Old Fortunatus is based on the old German tale of Fortunatus, first published as a chapbook at Augsburg in 1509, and again in a slightly different form at Frankfurt am Main in 1550. The story was dramatized by Hans Sachs in 1553. An English play referred to as The First Part of Fortunatus is known to have been written in 1596, but the text of it has not survived, and its relationship to Dekker's play has been the subject of much conjecture. Dekker's Old Fortunatus was written in November 1599 for the theatrical impresario Philip Henslowe and his company, the Admiral's Men. The text as we now have it is a revision made shortly afterwards for a performance before Queen Elizabeth on 27 December 1599. It was published in quarto early in 1600, implying that it was no longer being produced on the public stage.
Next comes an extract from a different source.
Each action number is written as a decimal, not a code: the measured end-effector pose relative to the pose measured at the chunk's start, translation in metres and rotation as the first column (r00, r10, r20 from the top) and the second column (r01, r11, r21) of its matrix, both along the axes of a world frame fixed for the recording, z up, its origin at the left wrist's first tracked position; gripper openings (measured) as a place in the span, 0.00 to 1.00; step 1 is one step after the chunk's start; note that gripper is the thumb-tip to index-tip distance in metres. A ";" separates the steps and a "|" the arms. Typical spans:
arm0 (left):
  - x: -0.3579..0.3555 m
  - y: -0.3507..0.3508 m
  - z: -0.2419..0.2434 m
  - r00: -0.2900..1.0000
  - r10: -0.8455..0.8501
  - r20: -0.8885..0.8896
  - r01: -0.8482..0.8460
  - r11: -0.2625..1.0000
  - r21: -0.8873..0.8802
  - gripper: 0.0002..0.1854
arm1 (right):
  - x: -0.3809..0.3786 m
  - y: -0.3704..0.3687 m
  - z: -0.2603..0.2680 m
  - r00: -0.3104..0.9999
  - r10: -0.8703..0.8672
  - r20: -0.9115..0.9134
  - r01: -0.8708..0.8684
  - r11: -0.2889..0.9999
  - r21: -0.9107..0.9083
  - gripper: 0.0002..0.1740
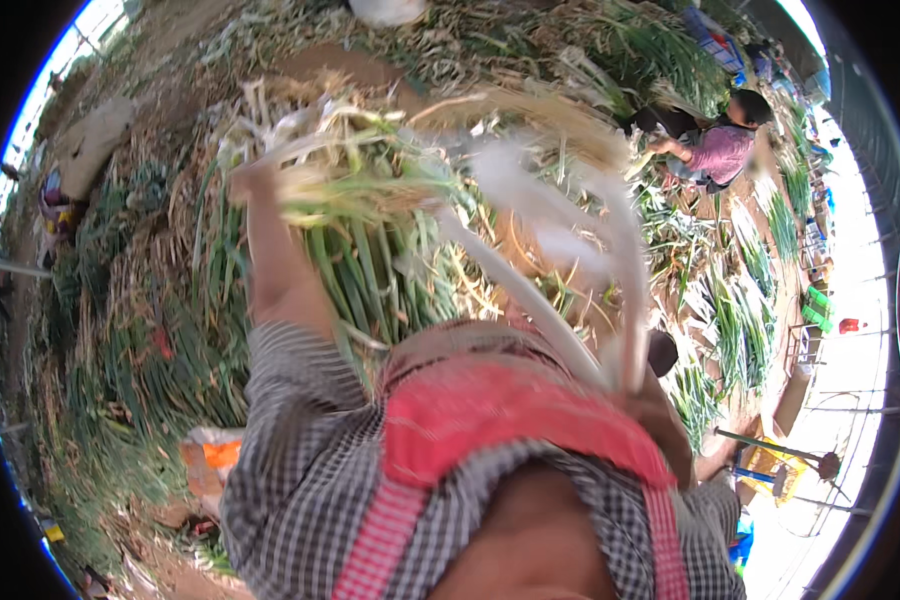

== Revival and critical reception ==

When Charles Lamb drew the public's attention to the best Elizabethan and Jacobean plays in his Specimens of English Dramatic Poets Who Lived about the Time of Shakespeare (1808) he included substantial extracts from Old Fortunatus, and declared that the man who wrote it "had poetry enough for any thing." The first edition of the play for more than 200 years appeared in 1814, as part of C. W. Dilke's Old English Plays. Old Fortunatus was acted at Covent Garden on eleven nights in 1819, with incidental music by Henry Bishop. The same year William Hazlitt delivered his Lectures on the Dramatic Literature of the Age of Elizabeth, in which he spoke of Old Fortunatus as having "the idle garrulity of age, with the freshness and gaiety of youth still upon its cheek and in its heart." Later in the century James Russell Lowell called the play "a favourite of mine", while George Saintsbury wrote that it was "to the last degree crude and undigested, but the ill-matured power of the writer is almost the more apparent." The literary historian Adolphus William Ward balanced the work's vices and virtues:
The construction of this drama is necessarily lax; the wild defiance of the unities of time and place accords well with the nature of the subject; but as the author seems so strongly impressed by the moral of his story, he ought not to have allowed the virtuous and the vicious son of Fortunatus to come alike to grief...Altogether this romantic comedy attracts by a singular vigour and freshness; but its principal charm lies in the appropriately naif treatment of its simple, not to say childlike, theme.

== Modern editions ==

- Ernest Rhys (ed.) Thomas Dekker London: Vizetelly & Co., 1887. Repr. London: T. Fisher Unwin, 1888, and again 1904. Repr. London: Ernest Benn, 1949.
- Hans Scherer (ed.) The Pleasant Comedie of Old Fortunatus Erlangen: A. Deichert, 1901.
- Oliphant Smeaton (ed.) Old Fortunatus: A Play London: J. M. Dent, 1904.
- Fredson Bowers (ed.) The Dramatic Works of Thomas Dekker, vol. 1, Cambridge: Cambridge University Press, 1953.
- Old Fortunatus: 1600 Menston: Scolar Press, 1971. Facsimile reprint of the 1600 edition.